I’m from Brooklyn. I mean, I’m really from Brooklyn. I was actually born here—and 50 years ago at that; both of my parents were born here; I attended school in Brooklyn all the way through college, except for a brief stint in graduate school (Manhattan). I’ve lived in Brooklyn my entire life, except for a year and a half or so working in Europe when I was already around 40.
Once upon a time this was not something to brag about. In the crucial years of my late teens and 20s, when I was active as a musician, it was very easy for people like me to feel like outsiders. Everyone lived in Manhattan; Brooklyn was still considered mostly a backwater by anyone with any New York credibility. And not only was I on the wrong side of the East River, but I was practically at the end of the earth—in Bensonhurst, just three short subway stops from Coney Island. We had the world’s best pizza, but that was it.
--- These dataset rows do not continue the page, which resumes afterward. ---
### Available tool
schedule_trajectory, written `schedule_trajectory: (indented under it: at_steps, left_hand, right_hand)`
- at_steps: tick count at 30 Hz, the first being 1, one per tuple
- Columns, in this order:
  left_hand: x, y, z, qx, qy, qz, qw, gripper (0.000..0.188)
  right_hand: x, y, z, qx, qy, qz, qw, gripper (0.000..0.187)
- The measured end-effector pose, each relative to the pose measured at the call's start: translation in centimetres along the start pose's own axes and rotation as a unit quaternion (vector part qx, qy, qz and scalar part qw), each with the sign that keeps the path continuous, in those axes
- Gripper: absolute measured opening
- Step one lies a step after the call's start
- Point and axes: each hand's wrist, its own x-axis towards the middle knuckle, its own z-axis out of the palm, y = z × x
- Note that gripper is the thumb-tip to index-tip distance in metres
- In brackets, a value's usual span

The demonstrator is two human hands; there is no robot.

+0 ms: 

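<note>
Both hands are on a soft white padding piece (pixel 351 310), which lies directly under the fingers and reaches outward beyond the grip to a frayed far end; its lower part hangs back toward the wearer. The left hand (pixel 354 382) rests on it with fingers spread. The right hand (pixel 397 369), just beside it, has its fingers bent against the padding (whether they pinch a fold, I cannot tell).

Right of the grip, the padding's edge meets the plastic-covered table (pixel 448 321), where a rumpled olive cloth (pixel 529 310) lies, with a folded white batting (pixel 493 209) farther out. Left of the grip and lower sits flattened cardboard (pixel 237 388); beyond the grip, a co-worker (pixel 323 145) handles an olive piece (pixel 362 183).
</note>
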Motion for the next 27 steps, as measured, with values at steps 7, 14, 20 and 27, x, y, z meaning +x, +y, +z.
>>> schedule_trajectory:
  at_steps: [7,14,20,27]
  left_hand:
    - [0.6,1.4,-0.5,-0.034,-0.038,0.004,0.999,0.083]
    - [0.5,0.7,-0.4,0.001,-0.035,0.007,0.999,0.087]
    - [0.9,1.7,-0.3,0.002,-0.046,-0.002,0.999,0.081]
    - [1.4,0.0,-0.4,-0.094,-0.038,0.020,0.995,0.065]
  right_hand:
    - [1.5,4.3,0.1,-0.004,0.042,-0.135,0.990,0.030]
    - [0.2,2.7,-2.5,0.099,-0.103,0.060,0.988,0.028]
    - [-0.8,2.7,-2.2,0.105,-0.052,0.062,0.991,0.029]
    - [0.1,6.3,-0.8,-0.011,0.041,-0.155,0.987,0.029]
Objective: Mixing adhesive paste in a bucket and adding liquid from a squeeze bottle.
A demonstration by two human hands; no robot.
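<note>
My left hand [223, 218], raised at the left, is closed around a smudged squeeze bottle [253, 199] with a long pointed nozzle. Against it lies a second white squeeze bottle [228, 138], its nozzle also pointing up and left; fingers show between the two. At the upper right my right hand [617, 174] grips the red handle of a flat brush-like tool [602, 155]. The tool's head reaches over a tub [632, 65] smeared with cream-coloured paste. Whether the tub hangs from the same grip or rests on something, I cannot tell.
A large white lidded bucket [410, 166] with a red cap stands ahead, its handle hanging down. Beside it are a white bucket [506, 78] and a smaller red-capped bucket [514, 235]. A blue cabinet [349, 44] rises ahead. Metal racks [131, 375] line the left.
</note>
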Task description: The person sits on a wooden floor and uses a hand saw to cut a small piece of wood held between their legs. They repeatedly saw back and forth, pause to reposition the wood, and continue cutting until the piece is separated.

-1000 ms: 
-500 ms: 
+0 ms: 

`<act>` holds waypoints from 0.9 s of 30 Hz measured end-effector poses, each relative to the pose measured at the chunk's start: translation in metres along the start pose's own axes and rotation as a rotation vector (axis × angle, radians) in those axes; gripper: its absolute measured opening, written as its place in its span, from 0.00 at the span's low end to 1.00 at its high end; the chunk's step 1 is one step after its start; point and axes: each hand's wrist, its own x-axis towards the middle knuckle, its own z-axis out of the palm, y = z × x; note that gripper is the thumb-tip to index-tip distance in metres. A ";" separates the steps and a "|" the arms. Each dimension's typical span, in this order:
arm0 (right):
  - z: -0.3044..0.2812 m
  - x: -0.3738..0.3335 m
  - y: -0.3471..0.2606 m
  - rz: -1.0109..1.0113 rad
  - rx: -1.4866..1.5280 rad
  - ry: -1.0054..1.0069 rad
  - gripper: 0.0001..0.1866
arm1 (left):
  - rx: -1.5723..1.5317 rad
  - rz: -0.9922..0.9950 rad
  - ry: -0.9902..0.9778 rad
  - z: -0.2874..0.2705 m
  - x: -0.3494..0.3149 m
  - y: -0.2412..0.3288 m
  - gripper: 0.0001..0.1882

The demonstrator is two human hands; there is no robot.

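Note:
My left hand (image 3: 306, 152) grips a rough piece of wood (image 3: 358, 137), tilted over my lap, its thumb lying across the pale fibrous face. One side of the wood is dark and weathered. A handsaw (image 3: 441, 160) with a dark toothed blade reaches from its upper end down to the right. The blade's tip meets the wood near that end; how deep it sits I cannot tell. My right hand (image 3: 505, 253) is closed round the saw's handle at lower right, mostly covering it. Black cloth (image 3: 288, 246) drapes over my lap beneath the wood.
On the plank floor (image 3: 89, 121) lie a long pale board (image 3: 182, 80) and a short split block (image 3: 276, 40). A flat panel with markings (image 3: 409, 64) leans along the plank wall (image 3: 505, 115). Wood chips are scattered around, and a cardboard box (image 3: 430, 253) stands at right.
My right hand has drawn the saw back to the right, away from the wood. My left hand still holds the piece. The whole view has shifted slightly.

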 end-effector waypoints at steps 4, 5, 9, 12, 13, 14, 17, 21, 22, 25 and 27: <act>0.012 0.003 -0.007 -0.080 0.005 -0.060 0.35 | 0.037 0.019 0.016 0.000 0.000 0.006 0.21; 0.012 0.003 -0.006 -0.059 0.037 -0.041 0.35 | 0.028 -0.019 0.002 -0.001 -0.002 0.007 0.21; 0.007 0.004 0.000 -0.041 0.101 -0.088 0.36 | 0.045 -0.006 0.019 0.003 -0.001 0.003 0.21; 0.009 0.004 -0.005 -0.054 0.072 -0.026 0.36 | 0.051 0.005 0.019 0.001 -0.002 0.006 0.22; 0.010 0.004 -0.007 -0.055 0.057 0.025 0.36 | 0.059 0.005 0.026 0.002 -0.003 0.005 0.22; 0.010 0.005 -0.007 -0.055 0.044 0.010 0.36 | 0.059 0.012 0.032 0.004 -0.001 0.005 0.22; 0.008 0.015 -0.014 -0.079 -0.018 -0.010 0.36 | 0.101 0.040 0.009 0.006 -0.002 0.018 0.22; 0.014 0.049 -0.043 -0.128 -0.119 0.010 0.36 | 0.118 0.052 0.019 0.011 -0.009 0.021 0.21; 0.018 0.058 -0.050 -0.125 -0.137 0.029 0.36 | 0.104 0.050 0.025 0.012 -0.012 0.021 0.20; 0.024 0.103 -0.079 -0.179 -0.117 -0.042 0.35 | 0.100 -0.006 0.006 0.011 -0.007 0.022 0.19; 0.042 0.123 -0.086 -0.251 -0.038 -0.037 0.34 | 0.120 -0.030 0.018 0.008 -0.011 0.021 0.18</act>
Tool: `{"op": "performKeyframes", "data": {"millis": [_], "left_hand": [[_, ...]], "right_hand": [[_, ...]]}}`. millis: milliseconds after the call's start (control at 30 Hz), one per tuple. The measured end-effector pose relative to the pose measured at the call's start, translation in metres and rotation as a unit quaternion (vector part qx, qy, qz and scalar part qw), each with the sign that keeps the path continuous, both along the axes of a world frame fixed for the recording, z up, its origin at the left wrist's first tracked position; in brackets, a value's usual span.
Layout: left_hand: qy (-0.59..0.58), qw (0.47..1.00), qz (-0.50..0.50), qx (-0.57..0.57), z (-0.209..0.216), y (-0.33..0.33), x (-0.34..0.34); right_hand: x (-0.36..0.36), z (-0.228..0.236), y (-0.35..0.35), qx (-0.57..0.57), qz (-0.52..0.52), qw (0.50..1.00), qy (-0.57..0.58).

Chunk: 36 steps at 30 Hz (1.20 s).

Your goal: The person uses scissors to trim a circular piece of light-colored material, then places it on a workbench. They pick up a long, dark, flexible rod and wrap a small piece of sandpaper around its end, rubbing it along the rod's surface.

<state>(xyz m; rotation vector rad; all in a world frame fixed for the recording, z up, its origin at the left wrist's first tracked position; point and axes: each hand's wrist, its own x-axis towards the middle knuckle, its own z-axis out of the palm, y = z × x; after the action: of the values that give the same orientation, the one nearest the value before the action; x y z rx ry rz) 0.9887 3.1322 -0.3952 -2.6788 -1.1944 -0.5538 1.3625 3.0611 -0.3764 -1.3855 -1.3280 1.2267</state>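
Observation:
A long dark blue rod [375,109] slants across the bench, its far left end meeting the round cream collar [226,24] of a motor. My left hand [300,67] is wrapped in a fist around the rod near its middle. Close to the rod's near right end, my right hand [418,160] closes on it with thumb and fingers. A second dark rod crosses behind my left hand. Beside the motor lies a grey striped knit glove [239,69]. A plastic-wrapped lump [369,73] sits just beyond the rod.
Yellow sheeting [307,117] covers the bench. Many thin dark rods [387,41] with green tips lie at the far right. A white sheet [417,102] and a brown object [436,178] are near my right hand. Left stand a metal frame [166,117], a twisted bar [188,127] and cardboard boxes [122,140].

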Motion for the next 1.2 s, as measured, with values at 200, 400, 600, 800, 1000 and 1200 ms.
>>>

Having spent my whole life til then in what was a pretty tough neighborhood, I wasn’t too bothered by this, and in fact I built up a kind of armor around a kid-from-the-streets-of-Brooklyn-where-most-of-my-acquaintances-are-druggies-or-thugs-so-don’t-even-think-of-fucking-with-me persona. Still, reminders of what it meant to be a Brooklynite in the late ’70s were everywhere. I remember going to a Manhattan comedy club with some friends when I was 19. One pal of mine, full of alcohol and assorted pharmaceuticals, made the mistake of heckling one of the comedians throughout his set. Finally, the comic turned to us. “Where are you guys from?” “Brooklyn!!!” we all shouted or slurred in unison. “Okay,” he said, “let me try to make you feel a little more at home.” And with a slow, exaggerated gesture, he disgustingly wiped his nose with the full length of his shirtsleeve. So that was Brooklyn.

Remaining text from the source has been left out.